WHAT THE EXERCISE ASKS: Keeping every character in place, output all the data.

DATA BELOW:
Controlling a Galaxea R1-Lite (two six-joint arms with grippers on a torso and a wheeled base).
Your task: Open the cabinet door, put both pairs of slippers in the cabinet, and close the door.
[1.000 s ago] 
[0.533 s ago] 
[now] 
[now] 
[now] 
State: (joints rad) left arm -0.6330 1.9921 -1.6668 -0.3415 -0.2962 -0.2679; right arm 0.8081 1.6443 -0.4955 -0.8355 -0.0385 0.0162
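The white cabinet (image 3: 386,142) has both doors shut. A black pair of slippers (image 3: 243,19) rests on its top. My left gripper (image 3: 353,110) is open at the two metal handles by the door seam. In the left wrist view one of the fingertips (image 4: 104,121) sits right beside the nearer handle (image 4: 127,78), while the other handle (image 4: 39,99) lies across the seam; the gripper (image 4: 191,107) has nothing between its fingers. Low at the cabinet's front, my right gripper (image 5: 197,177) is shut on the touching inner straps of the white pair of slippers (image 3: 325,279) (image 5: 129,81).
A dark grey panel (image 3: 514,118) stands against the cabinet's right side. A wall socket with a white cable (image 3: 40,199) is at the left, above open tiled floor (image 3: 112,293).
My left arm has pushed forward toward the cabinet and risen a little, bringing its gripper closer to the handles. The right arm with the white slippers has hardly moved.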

RESPONSE TO THIS TASK:
Controlling a Galaxea R1-Lite (two six-joint arms with grippers on a torso and a wheeled base).
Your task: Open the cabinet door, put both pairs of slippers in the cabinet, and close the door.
[1.000 s ago] 
[0.533 s ago] 
[now] 
[now] 
[now] 
State: (joints rad) left arm -0.6330 1.9921 -1.6668 -0.3415 -0.2962 -0.2679; right arm 0.8081 1.6443 -0.4955 -0.8355 -0.0385 0.0162
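The white cabinet (image 3: 386,142) has both doors shut. A black pair of slippers (image 3: 243,19) rests on its top. My left gripper (image 3: 353,110) is open at the two metal handles by the door seam. In the left wrist view one of the fingertips (image 4: 104,121) sits right beside the nearer handle (image 4: 127,78), while the other handle (image 4: 39,99) lies across the seam; the gripper (image 4: 191,107) has nothing between its fingers. Low at the cabinet's front, my right gripper (image 5: 197,177) is shut on the touching inner straps of the white pair of slippers (image 3: 325,279) (image 5: 129,81).
A dark grey panel (image 3: 514,118) stands against the cabinet's right side. A wall socket with a white cable (image 3: 40,199) is at the left, above open tiled floor (image 3: 112,293).
My left arm has pushed forward toward the cabinet and risen a little, bringing its gripper closer to the handles. The right arm with the white slippers has hardly moved.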

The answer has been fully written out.